6 de fevereiro de 2026, às 13h51

O ex-primeiro-ministro israelense e líder do Partido Democrático de Israel, Ehud Barak, discursa em um evento de campanha eleitoral do partido em Tel Aviv, em 17 de julho de 2019. [Gili Yaari/NurPhoto via Getty Images]

Jeffrey Epstein “era próximo do ex-primeiro-ministro de Israel, Ehud Barak, e foi treinado como espião por ele”, de acordo com um documento do FBI de 2020 baseado em informações fornecidas por uma fonte humana confidencial (CHS). A revelação reforça ainda mais as alegações, que circulam há tempos, de que Epstein, um traficante sexual de menores condenado, estava compilando kompromat para o Mossad.

O documento, datado de 19 de outubro de 2020, detalha conversas nas quais a fonte, que tinha contato pessoal com figuras do círculo de Epstein, descreve como Epstein estava envolvido em atividades de inteligência coordenadas com o Mossad.

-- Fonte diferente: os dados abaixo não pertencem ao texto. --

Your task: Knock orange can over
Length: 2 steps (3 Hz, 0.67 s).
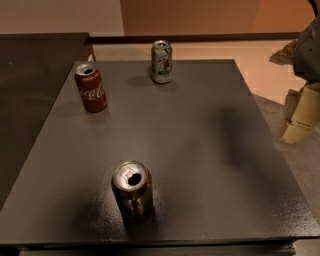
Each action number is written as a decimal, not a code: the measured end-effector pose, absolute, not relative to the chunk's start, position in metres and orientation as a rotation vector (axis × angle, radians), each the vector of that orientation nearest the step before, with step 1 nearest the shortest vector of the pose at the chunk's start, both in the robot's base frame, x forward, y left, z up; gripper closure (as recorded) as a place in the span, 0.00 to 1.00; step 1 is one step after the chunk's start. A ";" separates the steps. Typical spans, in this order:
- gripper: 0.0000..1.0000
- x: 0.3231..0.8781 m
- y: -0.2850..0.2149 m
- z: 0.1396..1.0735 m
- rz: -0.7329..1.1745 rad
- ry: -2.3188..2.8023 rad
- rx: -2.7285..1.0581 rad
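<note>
end effector [301, 116] right of the table [200, 150], partly cut off by the frame edge

This looks like an office or a lab test room rather than a home, though little of the room shows. A plain dark grey table [200, 150] with a speckled top stands beside a second dark table [35, 75], below a bare cream wall [60, 15] and an orange-tan panel [200, 15], on a hard speckled floor [300, 170]. A robot's gripper [300, 117] hangs past the table's right edge, over the floor.
</note>
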<state>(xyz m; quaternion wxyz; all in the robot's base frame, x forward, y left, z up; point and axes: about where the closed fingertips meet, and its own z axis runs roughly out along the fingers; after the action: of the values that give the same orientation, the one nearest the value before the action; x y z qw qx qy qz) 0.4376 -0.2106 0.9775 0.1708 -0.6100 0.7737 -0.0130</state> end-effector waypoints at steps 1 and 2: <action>0.00 0.438 -0.187 0.968 0.138 2.111 -1.742; 0.00 0.431 -0.150 0.964 0.277 1.979 -1.758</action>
<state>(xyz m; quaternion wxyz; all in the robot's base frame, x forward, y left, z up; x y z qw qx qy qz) 0.4308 -0.1495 0.9638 0.2380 -0.6415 0.7222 0.1012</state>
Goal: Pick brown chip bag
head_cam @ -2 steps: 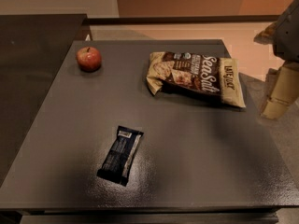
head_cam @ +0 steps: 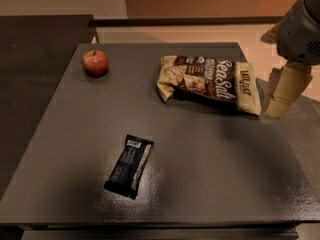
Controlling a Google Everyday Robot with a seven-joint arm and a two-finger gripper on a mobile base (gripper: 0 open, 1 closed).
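Note:
The brown chip bag (head_cam: pixel 210 81) lies flat on the dark grey table (head_cam: pixel 210 174), at the back right. It has a dark brown centre, tan ends and white "Sea Salt" script. My gripper (head_cam: pixel 281 101) hangs at the right edge of the camera view, just right of the bag's right end and above the table's right edge. It holds nothing that I can see.
A red apple (head_cam: pixel 95 63) sits at the table's back left. A small dark navy bar wrapper (head_cam: pixel 129 165) lies at the front centre-left. A dark counter (head_cam: pixel 35 59) adjoins the table on the left. Tan floor shows behind.
My gripper has shifted slightly left, closer to the bag's right end. The bag, apple and wrapper have not moved.

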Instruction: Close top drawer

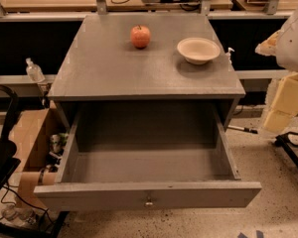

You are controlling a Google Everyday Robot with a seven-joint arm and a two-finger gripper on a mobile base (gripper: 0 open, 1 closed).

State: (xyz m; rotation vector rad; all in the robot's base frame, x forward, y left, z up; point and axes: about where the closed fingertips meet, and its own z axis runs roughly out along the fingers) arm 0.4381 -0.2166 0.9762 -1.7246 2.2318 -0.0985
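A grey-painted wooden cabinet (114,68) is standing square to the camera, its flat matte top showing faint scuffs and serving as a shelf for two small things. The top drawer (89,196) is hanging far out of it toward the viewer, pulled nearly to its full travel, so its deep, bare box is lying open and its long flat front panel is sitting well clear of the cabinet's face. It is probably being left that way only because nothing is pushing on it yet, and the closing still looks wholly undone. The robot's arm (295,38), smooth white above and pale yellow and blocky below, is hanging at the right edge, beside the cabinet and well apart from the drawer front. The gripper (277,119) appears to be that blocky lower end, near the cabinet's right side and touching nothing; whether it is apart or together, I cannot tell. A shallow cream bowl (198,53), round and dull-glazed, is sitting empty on the right of the top, with a glossy red-orange apple (140,36) resting well apart to its left. Smallest, a brass knob (149,201) is marking the panel's centre, though a flat push on the panel looks the likelier way to shut it.
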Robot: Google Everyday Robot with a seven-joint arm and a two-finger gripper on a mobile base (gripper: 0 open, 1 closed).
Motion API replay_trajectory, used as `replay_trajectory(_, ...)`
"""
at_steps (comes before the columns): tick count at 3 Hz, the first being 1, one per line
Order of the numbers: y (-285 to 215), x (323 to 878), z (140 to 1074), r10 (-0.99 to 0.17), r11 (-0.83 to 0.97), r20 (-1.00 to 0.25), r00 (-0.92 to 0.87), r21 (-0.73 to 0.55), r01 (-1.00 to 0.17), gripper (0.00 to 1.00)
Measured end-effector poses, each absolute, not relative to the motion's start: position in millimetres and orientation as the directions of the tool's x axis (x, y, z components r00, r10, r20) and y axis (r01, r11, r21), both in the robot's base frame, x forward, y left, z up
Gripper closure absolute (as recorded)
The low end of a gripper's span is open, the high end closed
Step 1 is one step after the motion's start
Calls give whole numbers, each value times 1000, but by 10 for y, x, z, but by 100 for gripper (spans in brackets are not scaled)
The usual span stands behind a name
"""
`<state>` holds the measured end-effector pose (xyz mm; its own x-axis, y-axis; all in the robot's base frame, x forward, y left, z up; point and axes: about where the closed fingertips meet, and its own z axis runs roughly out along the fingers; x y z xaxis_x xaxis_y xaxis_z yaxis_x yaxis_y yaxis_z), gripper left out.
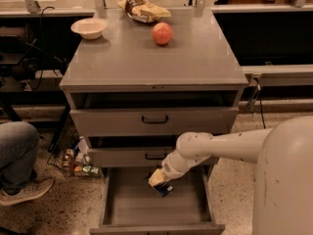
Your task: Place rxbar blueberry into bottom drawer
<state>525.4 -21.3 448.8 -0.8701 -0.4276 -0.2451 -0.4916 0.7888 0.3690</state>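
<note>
The bottom drawer (146, 214) of the grey cabinet is pulled out and open, a wide plain grey box. My gripper (157, 178) reaches down from the right over the middle of the drawer, near its back. The rxbar blueberry (164, 188), a small dark navy bar, sits at the gripper's tip, just above or on the drawer floor. I cannot tell whether the bar touches the floor.
On the cabinet top (146, 62) are an apple (162, 33), a chip bag (142, 8) and a white bowl (88, 27). The two upper drawers (154, 119) are slightly open. A person's leg and shoe (19, 160) are at the left. Clutter (76, 163) lies left of the cabinet.
</note>
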Motion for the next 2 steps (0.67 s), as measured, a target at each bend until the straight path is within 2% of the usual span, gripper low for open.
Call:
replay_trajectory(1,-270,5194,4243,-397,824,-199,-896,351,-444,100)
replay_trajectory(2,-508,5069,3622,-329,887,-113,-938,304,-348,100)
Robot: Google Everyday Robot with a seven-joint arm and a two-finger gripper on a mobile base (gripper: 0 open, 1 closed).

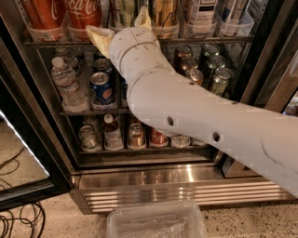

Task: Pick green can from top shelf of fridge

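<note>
The fridge point(153, 179) stands open before me. Its top shelf point(209, 41) holds clear trays of tall cans. The green can point(122, 10), light green with pale stripes, stands between red Coca-Cola cans point(84, 11) and a gold can point(163, 11); its lid is cut off by the frame's top edge. My gripper point(122, 29) is at the front edge of the top shelf, just below and in front of the green can. Its cream fingers point(100, 37) are spread open, one to the left and one pointing up at the right. My white arm hides the can's lower part.
The middle rack holds a water bottle point(65, 83), a Pepsi can point(100, 88) and short olive-green cans point(219, 79). The lower rack has several small cans and bottles. The glass door point(18, 153) hangs open at the left. A clear plastic bin point(156, 223) sits on the floor, with cables point(18, 223) at the lower left.
</note>
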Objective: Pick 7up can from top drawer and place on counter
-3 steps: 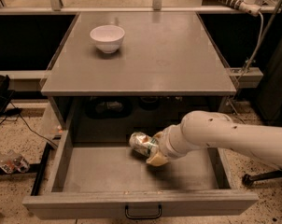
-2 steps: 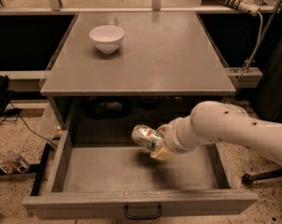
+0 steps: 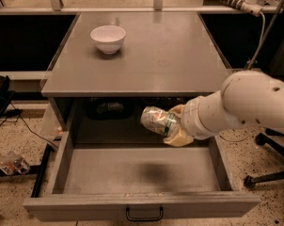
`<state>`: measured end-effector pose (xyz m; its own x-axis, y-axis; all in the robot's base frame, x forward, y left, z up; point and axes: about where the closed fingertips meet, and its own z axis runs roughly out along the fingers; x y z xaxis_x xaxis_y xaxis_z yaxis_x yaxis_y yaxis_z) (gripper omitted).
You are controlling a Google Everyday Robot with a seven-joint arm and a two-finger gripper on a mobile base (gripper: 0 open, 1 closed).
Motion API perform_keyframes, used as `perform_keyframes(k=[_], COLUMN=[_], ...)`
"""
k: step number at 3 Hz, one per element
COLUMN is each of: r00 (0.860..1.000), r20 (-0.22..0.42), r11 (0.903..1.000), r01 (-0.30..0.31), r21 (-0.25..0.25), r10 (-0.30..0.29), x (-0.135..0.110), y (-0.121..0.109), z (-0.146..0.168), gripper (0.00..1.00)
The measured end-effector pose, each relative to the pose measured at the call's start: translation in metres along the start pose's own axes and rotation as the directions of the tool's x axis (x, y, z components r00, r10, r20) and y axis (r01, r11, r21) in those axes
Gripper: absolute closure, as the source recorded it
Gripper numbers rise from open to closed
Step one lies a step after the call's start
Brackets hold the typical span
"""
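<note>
The 7up can (image 3: 157, 120) is a silvery can with green marks, held on its side in my gripper (image 3: 172, 128). The gripper is shut on the can's right end and holds it in the air above the open top drawer (image 3: 132, 173), just below the front edge of the counter (image 3: 146, 55). My white arm (image 3: 245, 102) reaches in from the right. The drawer's grey floor is bare, with the can's shadow on it, and a small dark handle (image 3: 144, 214) is on its front.
A white bowl (image 3: 108, 38) stands on the counter at the back left. Dark objects lie in the recess behind the drawer (image 3: 106, 108). A cable and power strip (image 3: 236, 1) hang at the right. A chair base (image 3: 269, 168) stands on the floor right.
My gripper has lifted the 7up can up off the drawer floor and moved it a little to the right, toward the counter's front edge.
</note>
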<state>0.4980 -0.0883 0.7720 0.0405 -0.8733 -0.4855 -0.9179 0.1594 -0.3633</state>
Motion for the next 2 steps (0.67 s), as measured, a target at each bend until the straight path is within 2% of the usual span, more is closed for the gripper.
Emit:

O CHS relata várias ligações telefônicas entre Alan Dershowitz — advogado de Epstein e professor de direito em Harvard — e Epstein. Após essas ligações, afirma o documento, o Mossad ligava para Dershowitz para interrogá-lo. A fonte “anotava” durante essas conversas e concluiu que o processo de interrogatório fazia parte de uma operação de inteligência coordenada.

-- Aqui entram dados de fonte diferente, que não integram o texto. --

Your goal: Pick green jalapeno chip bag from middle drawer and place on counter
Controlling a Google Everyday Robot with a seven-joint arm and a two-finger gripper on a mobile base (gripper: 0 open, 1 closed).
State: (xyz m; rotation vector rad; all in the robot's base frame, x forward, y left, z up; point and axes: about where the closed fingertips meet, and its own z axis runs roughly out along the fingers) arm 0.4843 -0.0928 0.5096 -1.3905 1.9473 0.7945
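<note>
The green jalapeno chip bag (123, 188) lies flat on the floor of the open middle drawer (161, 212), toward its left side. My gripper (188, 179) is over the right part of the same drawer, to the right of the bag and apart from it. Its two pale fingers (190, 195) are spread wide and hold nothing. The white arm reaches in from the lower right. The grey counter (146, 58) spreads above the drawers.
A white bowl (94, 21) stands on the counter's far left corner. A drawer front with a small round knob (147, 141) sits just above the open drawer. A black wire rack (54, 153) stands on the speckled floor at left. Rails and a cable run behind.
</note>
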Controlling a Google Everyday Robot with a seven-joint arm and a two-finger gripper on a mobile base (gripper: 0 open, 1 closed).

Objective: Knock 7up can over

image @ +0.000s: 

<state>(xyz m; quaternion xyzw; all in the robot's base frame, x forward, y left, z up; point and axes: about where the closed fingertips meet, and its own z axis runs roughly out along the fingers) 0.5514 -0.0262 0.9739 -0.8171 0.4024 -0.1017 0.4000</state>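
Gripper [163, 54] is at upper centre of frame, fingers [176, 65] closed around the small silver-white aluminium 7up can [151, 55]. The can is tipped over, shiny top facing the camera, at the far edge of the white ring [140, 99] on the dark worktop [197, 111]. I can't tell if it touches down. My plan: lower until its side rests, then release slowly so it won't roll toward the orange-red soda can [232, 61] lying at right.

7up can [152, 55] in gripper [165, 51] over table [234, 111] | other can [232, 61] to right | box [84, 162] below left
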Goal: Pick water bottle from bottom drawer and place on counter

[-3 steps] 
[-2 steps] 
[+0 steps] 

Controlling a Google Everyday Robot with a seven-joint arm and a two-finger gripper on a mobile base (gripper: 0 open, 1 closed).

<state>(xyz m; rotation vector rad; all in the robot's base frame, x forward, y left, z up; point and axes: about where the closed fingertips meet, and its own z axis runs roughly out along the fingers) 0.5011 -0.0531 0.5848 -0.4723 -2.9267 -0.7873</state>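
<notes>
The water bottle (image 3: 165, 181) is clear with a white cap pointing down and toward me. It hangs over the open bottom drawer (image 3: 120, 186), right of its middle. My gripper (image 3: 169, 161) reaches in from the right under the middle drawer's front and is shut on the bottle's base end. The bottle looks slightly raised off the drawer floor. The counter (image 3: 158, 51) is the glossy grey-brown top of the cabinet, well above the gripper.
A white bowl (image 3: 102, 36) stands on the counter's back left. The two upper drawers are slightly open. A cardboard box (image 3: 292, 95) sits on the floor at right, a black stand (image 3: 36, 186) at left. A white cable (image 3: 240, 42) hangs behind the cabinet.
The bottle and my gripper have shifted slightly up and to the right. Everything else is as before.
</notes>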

O próprio Dershowitz é citado dizendo que teria se juntado ao Mossad se fosse mais jovem. O CHS acredita que Dershowitz foi “cooptado” pelo Mossad e “aderiu à sua missão”.

Em sua totalidade, o documento apresenta Epstein como um agente cooptado do Mossad, uma visão que a fonte reforça explicitamente. O CHS afirmou estar “convencido de que Epstein era um agente do Mossad” e que seu relacionamento com Barak e a forma como Dershowitz o tratava serviam a esse papel mais amplo de inteligência.

Essas afirmações, corroboradas por anotações da época e observações de conversas telefônicas, representam agora alguns dos testemunhos diretos mais claros que inserem Epstein em um aparato organizado de inteligência estrangeira, e não como uma figura criminosa isolada.